### Exercise details
Report every line from the following entries that contains the string "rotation".

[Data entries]
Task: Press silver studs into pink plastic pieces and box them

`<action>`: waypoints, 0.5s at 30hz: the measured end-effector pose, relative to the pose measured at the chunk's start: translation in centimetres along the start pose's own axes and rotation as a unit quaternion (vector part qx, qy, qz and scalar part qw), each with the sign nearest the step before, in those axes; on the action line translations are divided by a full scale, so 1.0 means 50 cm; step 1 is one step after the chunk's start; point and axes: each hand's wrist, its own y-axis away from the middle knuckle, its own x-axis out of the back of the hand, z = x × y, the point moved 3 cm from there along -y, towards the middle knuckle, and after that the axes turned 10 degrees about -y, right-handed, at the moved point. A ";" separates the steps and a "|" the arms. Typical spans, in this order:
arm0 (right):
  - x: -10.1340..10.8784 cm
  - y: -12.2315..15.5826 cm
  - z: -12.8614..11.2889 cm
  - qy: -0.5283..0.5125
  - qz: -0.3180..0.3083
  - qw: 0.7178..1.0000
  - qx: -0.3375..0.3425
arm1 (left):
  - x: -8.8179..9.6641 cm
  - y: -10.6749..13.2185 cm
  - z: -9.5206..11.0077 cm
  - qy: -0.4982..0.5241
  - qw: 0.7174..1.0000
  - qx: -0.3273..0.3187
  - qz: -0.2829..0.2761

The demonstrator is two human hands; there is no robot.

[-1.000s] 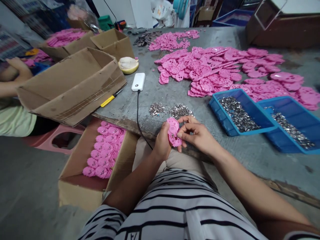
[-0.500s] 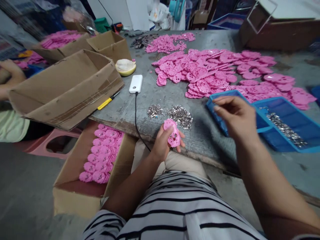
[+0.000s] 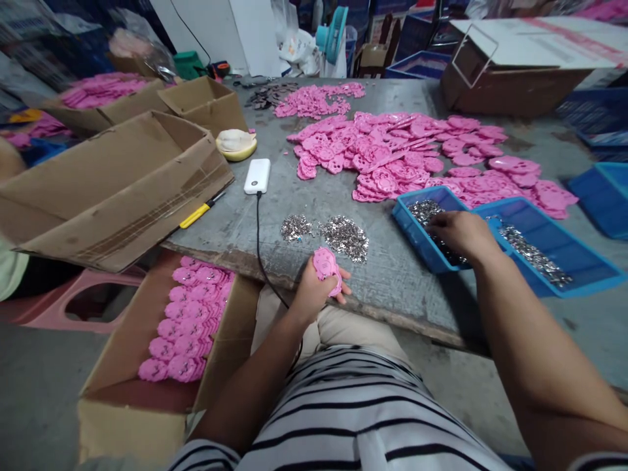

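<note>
My left hand [image 3: 310, 293] grips a pink flower-shaped plastic piece [image 3: 326, 263] above the table's front edge, thumb pressed on its face. My right hand [image 3: 465, 234] reaches into a blue plastic bin [image 3: 416, 241], fingertips bent down and drawn together among small shiny metal parts [image 3: 424, 210]. Whatever is between those fingertips is too small or hidden to make out. Two little piles of metal pieces [image 3: 345, 237] lie on the table just beyond my left hand.
Many pink pieces [image 3: 387, 150] are heaped behind the bins. A second blue bin [image 3: 579, 252] holds metal parts. To the left are a white power bank [image 3: 258, 175] with a black cable, a yellow cutter [image 3: 195, 214], an open carton [image 3: 108, 176], and a floor box [image 3: 132, 314] of stacked pink pieces.
My right hand has gone down into the blue bin from above its rim. The pink piece in my left hand has turned, showing a plainer face. The view has shifted slightly.
</note>
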 end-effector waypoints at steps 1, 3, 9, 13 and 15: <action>0.005 0.003 0.002 -0.015 0.015 1.000 -0.001 | -0.001 0.001 0.001 -0.001 1.000 0.000 -0.001; 0.013 0.009 0.005 -0.055 0.039 0.998 -0.004 | -0.002 0.001 0.003 0.000 1.000 -0.002 -0.004; 0.020 0.019 0.005 -0.126 0.089 0.988 -0.016 | -0.004 0.002 0.003 -0.004 1.000 0.002 -0.006; 0.028 0.022 0.004 -0.143 0.102 0.984 -0.027 | -0.004 0.005 0.007 -0.009 1.000 0.006 -0.007; 0.037 0.024 0.007 -0.153 0.114 0.981 -0.038 | -0.004 0.006 0.008 -0.009 1.000 0.007 -0.008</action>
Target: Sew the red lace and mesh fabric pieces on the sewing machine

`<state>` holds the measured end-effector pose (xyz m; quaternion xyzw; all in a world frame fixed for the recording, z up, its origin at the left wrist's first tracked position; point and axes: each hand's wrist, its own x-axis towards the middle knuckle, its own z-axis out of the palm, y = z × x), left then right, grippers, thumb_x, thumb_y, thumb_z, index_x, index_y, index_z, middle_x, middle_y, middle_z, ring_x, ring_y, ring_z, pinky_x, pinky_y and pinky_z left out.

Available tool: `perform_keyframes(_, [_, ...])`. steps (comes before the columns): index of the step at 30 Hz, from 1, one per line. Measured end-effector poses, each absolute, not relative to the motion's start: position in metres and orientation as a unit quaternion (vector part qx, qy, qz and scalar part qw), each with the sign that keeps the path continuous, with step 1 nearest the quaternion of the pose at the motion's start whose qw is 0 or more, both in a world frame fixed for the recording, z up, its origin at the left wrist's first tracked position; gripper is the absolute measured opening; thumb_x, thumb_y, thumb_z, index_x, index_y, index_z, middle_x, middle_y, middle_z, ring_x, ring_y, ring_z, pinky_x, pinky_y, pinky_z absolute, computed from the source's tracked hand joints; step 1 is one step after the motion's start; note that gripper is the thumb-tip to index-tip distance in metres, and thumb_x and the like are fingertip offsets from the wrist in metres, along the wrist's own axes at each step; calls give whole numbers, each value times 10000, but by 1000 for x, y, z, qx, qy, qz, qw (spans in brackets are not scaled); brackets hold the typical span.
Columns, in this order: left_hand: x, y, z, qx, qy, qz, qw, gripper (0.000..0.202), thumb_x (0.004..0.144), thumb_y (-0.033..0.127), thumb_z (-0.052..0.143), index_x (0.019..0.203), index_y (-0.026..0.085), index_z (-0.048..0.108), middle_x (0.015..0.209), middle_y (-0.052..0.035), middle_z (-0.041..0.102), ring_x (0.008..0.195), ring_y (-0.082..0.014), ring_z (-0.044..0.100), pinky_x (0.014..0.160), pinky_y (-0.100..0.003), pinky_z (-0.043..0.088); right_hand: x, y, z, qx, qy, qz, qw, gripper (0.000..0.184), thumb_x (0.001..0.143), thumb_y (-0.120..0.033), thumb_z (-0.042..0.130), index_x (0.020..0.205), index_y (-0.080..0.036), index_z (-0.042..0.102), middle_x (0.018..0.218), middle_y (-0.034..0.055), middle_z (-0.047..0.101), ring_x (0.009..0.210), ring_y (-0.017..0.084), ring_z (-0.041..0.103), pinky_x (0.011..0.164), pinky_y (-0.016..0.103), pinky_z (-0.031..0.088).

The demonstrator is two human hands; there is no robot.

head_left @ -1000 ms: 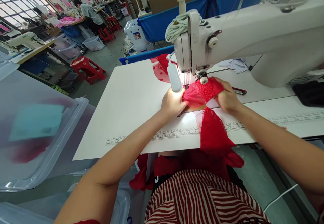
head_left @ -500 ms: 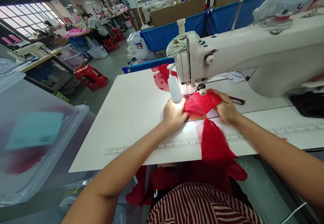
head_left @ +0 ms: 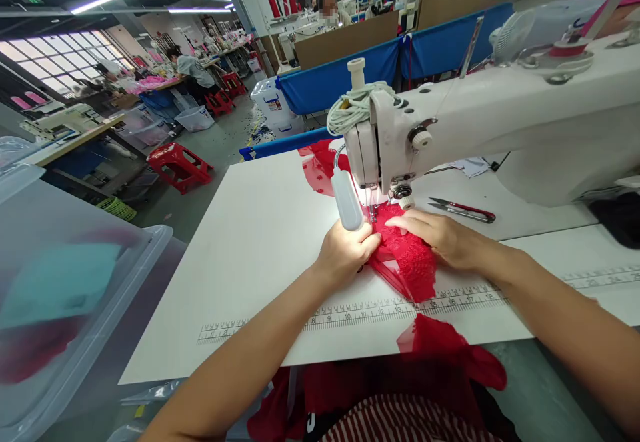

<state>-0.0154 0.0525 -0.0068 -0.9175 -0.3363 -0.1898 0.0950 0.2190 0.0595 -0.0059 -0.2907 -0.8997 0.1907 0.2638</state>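
My left hand (head_left: pixel 349 250) is closed in a pinch on the left edge of a red lace fabric piece (head_left: pixel 413 265), just in front of the sewing machine's presser foot (head_left: pixel 373 213). My right hand (head_left: pixel 445 237) lies over the right side of the lace, fingers stretched toward the needle area; its fingertips touch the cloth. The lace is spread partly flat on the white table (head_left: pixel 265 229), its front corner near the printed ruler scale. A white lamp head (head_left: pixel 347 201) hangs over my left fingertips and hides part of them. Thread snips (head_left: pixel 463 211) lie behind my right hand.
The sewing machine (head_left: pixel 480 122) spans the right side. More red fabric lies behind the needle (head_left: pixel 320 169) and over my lap (head_left: pixel 445 345). A clear plastic bin (head_left: pixel 150 262) stands left of the table. A red stool (head_left: pixel 180 167) and other people are farther off.
The lace has come down from a raised fold to lie flatter on the table, toward me. My right hand has turned over onto it, uncovering the snips. The lap cloth has slid off the table's front.
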Motion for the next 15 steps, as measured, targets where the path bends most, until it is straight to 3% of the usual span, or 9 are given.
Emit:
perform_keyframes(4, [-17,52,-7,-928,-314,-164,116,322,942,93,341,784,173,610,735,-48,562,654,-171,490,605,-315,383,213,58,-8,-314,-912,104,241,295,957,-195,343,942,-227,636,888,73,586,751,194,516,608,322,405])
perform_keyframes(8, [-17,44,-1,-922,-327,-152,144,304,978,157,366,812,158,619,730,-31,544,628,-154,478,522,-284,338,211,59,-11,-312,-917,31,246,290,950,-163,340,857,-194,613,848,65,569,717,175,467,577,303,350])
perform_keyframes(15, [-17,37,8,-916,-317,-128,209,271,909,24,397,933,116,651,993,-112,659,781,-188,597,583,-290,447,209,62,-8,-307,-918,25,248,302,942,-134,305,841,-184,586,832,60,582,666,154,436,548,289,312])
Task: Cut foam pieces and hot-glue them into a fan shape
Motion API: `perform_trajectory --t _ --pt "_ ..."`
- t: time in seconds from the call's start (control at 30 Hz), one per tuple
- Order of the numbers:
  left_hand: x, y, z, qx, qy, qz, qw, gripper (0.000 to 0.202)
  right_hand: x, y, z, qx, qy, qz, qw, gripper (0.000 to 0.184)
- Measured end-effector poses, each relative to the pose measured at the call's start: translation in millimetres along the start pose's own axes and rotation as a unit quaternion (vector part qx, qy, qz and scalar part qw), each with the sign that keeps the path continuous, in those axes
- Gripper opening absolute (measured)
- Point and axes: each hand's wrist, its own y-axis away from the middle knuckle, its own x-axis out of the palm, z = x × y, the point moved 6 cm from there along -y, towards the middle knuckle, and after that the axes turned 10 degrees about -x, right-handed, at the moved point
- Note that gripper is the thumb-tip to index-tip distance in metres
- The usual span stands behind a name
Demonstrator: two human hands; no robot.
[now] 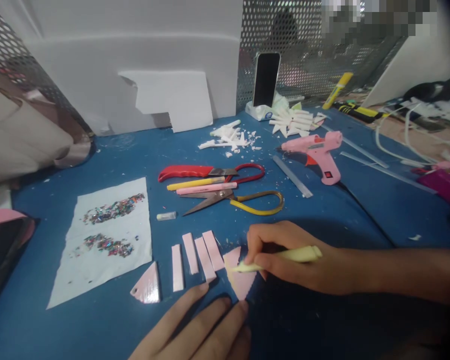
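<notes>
My right hand [281, 255] is closed round a pale yellow marker [298, 254]. Its tip touches a pink triangular piece [242, 282] that lies on the blue table. My left hand [206, 330] is spread flat at the front, one fingertip at the lower point of that triangle and another at the end of a pink strip [206, 260]. More pink strips [177, 267] lie side by side just left of the triangle. Farther left is a glossy pink wedge [148, 286] with a dark spot near one corner.
White paper [108, 270] at left carries two heaps of glitter. Beyond the strips lie yellow-handled scissors [258, 207], a red-handled cutter [187, 172], and pink [206, 188] and yellow pens. A pink glue gun [317, 150] trails its cord at right. A phone [267, 80] stands behind.
</notes>
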Motion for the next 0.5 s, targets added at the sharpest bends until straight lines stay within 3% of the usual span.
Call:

### Output below
`<action>`: waypoints, 0.5s at 30hz: the measured end-effector pose, relative to the pose measured at the chunk's start: translation in centimetres along the start pose's own axes and rotation as a unit quaternion (vector part qx, qy, qz and scalar part qw), each with the sign nearest the step before, in those axes; on the action line translations are divided by a full scale, so 1.0 means 50 cm; step 1 is one step after the chunk's start; point and axes: each hand's wrist, its own y-axis away from the middle knuckle, its own x-axis out of the back of the hand, z = x × y, the point moved 3 cm from there along -y, towards the middle knuckle, and after that the axes turned 10 degrees about -y, right-handed, at the moved point. A ";" separates the steps and a "|" the arms. Typical spans, in this order:
- Measured end-effector poses, each relative to the pose measured at the call's start: translation in millimetres along the start pose's own axes and rotation as a unit quaternion (vector part qx, qy, qz and scalar part qw), each with the sign that keeps the path continuous, in those axes

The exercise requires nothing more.